In conclusion, the national prevalence of subclinical vitamin A deficiency is high in children in Bangladesh and has remained static over the decades. The underlying issue for the stagnation in subclinical vitamin A status is difficult to understand; however, a minor proportion of vitamin A coming from animal-source foods and the major proportion of plant-origin vitamin A, especially high consumption of leafy vegetables, might play a role.
Among the factors positively linked with vitamin A nutrition are consumption of animal-source foods, non-agricultural profession of the household head, higher level of Hb and living in an urban area. The issues associated with lower status of vitamin A are consumption of leafy vegetables and caregiver’s lack of knowledge on matters related to vitamin A. The vitamin A supplementation programme for the young children has been operational for decades; however, subclinical vitamin A status has neither improved nor deteriorated. Currently, vitamin A supplementation for children needs to be continued along with scaling up of vitamin A fortification through edible oil. In the long run, increased dietary diversity through adequate consumption of animal-source foods, which is connected with good status of vitamin A, may advance vitamin A nutrition in the Bangladeshi population in a sustainable manner.
Acknowledgements: The study acknowledges the support of UNICEF Bangladesh. The authors thank the national technical committee for guidance on the study design, data collection and data analysis; as well as the local government officials, field-level staff members of the Institute of Public Health Nutrition, Government of the People’s Republic of Bangladesh, and the survey participants from all over Bangladesh. Financial support: This work was supported by UNICEF Bangladesh (grant numbers SC/2008/0475 and GC/2005/6012-01).

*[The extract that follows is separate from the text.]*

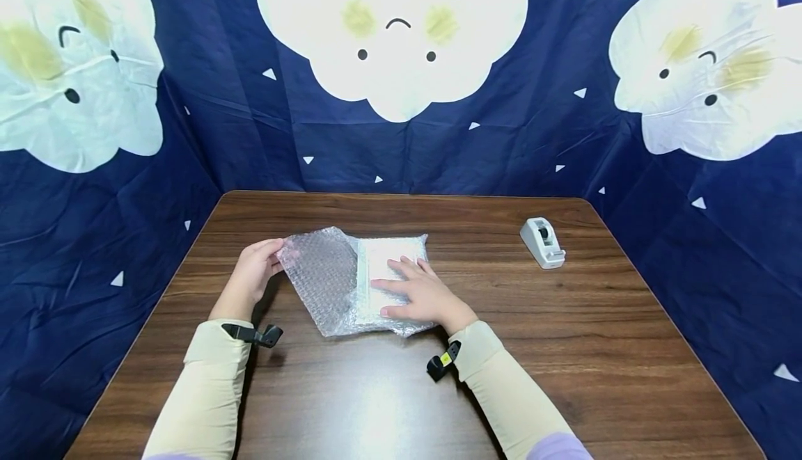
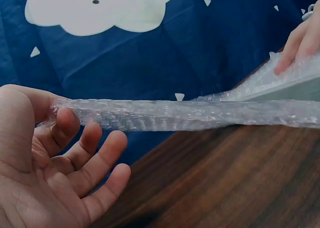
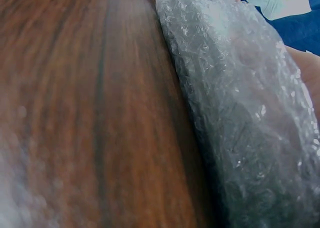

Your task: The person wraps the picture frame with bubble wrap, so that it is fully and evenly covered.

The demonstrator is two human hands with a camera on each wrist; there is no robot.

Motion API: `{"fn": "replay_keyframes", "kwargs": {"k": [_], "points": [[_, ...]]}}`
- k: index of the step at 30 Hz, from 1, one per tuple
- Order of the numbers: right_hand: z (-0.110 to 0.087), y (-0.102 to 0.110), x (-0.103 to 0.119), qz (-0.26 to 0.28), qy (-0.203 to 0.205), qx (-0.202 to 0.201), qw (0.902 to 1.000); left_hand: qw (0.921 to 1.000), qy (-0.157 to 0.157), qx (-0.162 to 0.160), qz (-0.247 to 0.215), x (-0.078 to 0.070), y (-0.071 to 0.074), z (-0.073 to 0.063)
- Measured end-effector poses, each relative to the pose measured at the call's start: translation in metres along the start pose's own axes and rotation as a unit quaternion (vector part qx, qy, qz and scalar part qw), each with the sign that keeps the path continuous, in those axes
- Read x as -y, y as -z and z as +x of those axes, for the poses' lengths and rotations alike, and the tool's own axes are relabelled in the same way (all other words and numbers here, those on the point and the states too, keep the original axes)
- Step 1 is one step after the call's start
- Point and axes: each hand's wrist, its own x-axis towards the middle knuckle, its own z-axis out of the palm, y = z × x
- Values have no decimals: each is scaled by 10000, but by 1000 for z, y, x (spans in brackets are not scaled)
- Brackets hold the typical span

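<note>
A sheet of bubble wrap lies around a flat, white, rectangular object near the middle of the table. What kind of object it is cannot be made out. My left hand pinches the wrap's raised left corner between thumb and index finger; in the left wrist view the wrap stretches away from that pinch, the other fingers loosely bent. Spread out over the white object, my right hand rests on it with its fingers apart. In the right wrist view, bubble wrap covers the object's near side and hides part of the hand.
A white tape dispenser stands at the back right of the brown wooden table. Dark blue cloth with white clouds hangs behind the table and along both sides.
</note>
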Motion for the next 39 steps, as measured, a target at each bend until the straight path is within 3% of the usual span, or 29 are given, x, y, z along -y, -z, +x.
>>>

UNICEF Bangladesh was involved in the conceptualization and designing of the study and review of the manuscript, but had no role in data collection, data analysis, data interpretation and manuscript writing. Conflict of interest: None. Authorship: S.R., T.A., A.S.R., N.A., I.A.C. and A.M.S.A. conceived and designed the study. S.R., T.A., F.P.C. and S.M.M.R. acquired the data. S.R. and N.A. analysed the data. S.R., A.S.R. and N.A. interpreted the data. S.R. drafted the manuscript. S.I., A.S.R., N.A., T.A., S.M.M.R. and I.A.C. contributed to redrafting and finalizing the manuscript. S.R. has full access to all data in the study and had final responsibility for the decision to submit for publication. All authors read and approved the final manuscript. Ethics of human subject participation: The study was approved by the Institutional Review Board at icddr,b. Written informed consent was obtained from the study participants prior to data collection.